The following diagram shows the data flow and sequence of `ExecutionPlan` nodes in the [Figure 1](#figure-1-explain-report) physical plan:
<!-- BEGIN Query plan diagram -->
{{< html-diagram/query-plan >}}
<!-- END Query plan diagram -->
{{% product-name %}} includes the following plan expressions:
## Logical plan
A logical plan for a query:
- is a high-level plan that expresses the "intent" of a query and the steps required for calculating the result.
- requires information about the data schema
- is independent of the [physical execution](#physical-plan), cluster configuration, data source (Ingester or Object store), or how data is organized or partitioned
- is displayed as a tree of [DataFusion `LogicalPlan` nodes](#logical-plan-nodes)
## `LogicalPlan` nodes
Each node in an {{% product-name %}} logical plan tree represents a [`LogicalPlan` implementation](https://docs.rs/datafusion/latest/datafusion/logical_expr/enum.LogicalPlan.html#variants) that receives criteria extracted from the query and applies relational operators and optimizations for transforming input data to an output table.
The following are some `LogicalPlan` nodes used in InfluxDB logical plans.
### `TableScan`
[`Tablescan`](https://docs.rs/datafusion/latest/datafusion/logical_expr/struct.TableScan.html) retrieves rows from a table provider by reference or from the context.
### `Projection`
[`Projection`](https://docs.rs/datafusion/latest/datafusion/logical_expr/struct.Projection.html) evaluates an arbitrary list of expressions on the input; equivalent to an SQL `SELECT` statement with an expression list.
### `Filter`
[`Filter`](https://docs.rs/datafusion/latest/datafusion/logical_expr/struct.Filter.html) filters rows from the input that do not satisfy the specified expression; equivalent to an SQL `WHERE` clause with a predicate expression.
### `Sort`
[`Sort`](https://docs.rs/datafusion/latest/datafusion/logical_expr/struct.Sort.html) sorts the input according to a list of sort expressions; used to implement SQL `ORDER BY`.

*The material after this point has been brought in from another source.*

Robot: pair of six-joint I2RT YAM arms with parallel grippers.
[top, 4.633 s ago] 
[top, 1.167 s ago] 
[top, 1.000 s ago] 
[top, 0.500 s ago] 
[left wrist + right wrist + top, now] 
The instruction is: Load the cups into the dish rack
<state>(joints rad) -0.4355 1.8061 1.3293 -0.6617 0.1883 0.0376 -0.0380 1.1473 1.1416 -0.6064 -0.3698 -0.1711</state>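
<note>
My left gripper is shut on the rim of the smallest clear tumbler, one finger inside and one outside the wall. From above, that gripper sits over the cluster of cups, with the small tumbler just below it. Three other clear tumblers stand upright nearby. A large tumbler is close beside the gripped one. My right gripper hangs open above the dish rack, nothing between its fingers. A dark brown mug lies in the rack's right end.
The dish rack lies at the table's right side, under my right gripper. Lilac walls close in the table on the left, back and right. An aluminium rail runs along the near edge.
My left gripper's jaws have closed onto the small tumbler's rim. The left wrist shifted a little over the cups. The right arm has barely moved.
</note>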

For details and a list of `LogicalPlan` implementations, see [`Enum datafusion::logical_expr::LogicalPlan` Variants](https://docs.rs/datafusion/latest/datafusion/logical_expr/enum.LogicalPlan.html#variants) in the DataFusion documentation.
## Physical plan
A physical plan, or _execution plan_, for a query:
- is an optimized plan that derives from the [logical plan](#logical-plan) and contains the low-level steps for query execution.
- considers the cluster configuration (for example, CPU and memory allocation) and data organization (for example: partitions, the number of files, and whether files overlap)--for example:
- If you run the same query with the same data on different clusters with different configurations, each cluster may generate a different physical plan for the query.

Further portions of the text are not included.